Over the past few years, Halloween has made inroads into the autumn-festival calendar here. I would say I’m at a loss to understand it, but then I realize that any excuse for a kid to wear a costume and score free candy is bound to be a success.
Venice had its own version of this sort of maneuver (without ghouls and skeletons) in the Saint Martin’s Day fun: Walking around the neighborhood banging on pots and pans and singing a doggerel song about St. Martin, annoying people and asking for handouts. So now the kids have managed to have two sugar-laden feste in the fall, and very close together. This shows either high intelligence or at the least, as a friend of mine used to put it, a form of low cunning.
Back in the depths of the summer heat, about the time when the sun began to set and the air to cool, we liked to go outside and sit on the edge of our little fondamenta and watch everyone going to and fro along Fondamenta Sant’ Ana on the opposite side of the canal.
Many were hurrying along carrying boxes of pizza from via Garibaldi, presumably going home; others were dressed in ways showing various degrees of effort, heading toward via Garibaldi. Tourist couples and families were undoubtedly going in search of somewhere to eat, but where the variously adorned teenage girls were going is something of a mystery. They were dressed for bars and clubs, and while we have plenty of bars, I have no idea where the nearest club might be. But obviously they knew, and they meant to get there.
There were homeward-bound mothers dragging strollers over the bridge, and old ladies (and sometimes men) dragging loaded shopping trolleys, either from the Coop (if they’re proceeding from right to left) or the Prix (left to right). Speaking of dragging things, there were also a few rolling suitcases somewhere in the mix.

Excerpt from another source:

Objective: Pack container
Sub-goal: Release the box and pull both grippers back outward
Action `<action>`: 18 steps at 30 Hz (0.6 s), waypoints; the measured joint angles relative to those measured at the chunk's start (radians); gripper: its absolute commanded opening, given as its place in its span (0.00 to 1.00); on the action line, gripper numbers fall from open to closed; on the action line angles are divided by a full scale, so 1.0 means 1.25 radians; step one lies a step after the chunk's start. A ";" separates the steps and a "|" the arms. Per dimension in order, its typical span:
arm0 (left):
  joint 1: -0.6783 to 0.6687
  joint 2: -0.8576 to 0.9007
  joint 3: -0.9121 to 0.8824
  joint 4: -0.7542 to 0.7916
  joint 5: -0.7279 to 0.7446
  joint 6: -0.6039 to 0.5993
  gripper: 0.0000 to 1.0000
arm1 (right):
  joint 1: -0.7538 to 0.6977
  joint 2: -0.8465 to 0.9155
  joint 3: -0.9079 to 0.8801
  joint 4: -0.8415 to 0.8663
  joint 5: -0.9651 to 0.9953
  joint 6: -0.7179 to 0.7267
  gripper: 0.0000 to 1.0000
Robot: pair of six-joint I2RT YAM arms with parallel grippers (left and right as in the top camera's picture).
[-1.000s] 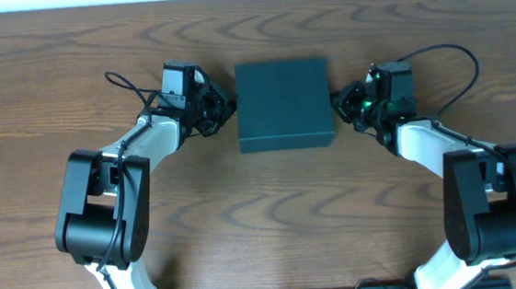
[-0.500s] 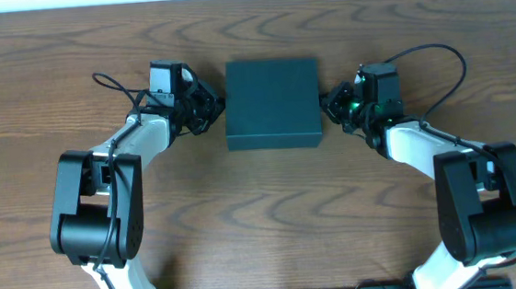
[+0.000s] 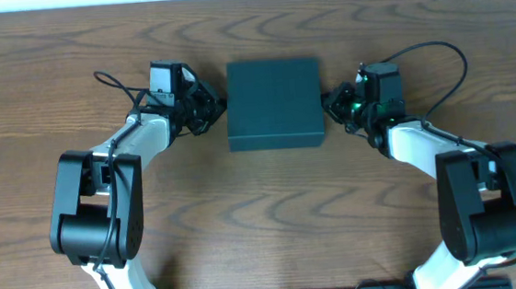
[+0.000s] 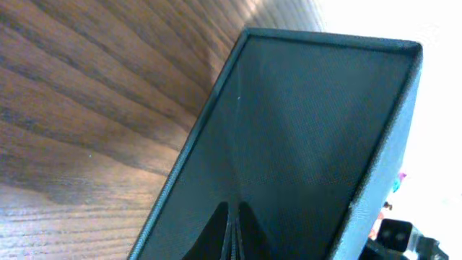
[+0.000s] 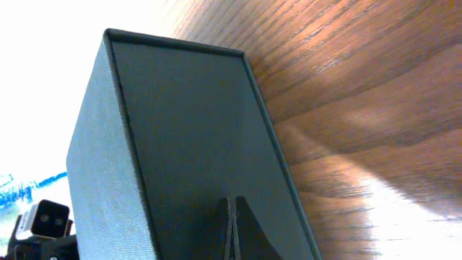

And of course there are always people Lino knows, or who know him, which is almost the same thing. I thought of those early evenings sitting outside as watching LinoVision.
Example: A 30-ish man was walking briskly with his little girl, who appeared to be four or five years old. He stopped and waved to Lino. His daughter’s little voice asked him “Who’s that?” He replied, “He’s someone who taught me how to row when I was little.” Smiles and waves. It’s really nice. They move on. I ask Lino, “Who’s he?” He replies, “I have no idea.” He’s taught thousands, probably, to row. Can’t be expected to remember them all.
A middle-aged blonde woman goes by. “See that woman? She used to work in the bakery in Campo San Barnaba.” (“Bakery? You mean Rizzo?”) Of course that’s what he meant, but it wasn’t always Rizzo. I’m a latecomer on the scene. But she herself isn’t what he’s remembering.
He grew up two minutes away from the bakery, down Calle Lunga San Barnaba, and it was owned by a man by the name of Morasco. “I went to nursery school with his son,” Lino said. This is not a startling thing to hear; by now, the people we encounter generally are sorted into a few broad categories: Went to nursery school with, went to school with, was in Scouts with, worked with, and a couple of “I used to be in love with”s.
“The family lived over the shop — the bakery itself stretched the entire length of the building from the campo to the rio Malpaga. They had an enormous room upstairs and it was full of toys. We didn’t have toys, but this room was full of them.”
“Was he an only child?” I guessed.
“Yes, he was. Died young, too. I don’t know of what.” There you go: Your next novel all sketched out.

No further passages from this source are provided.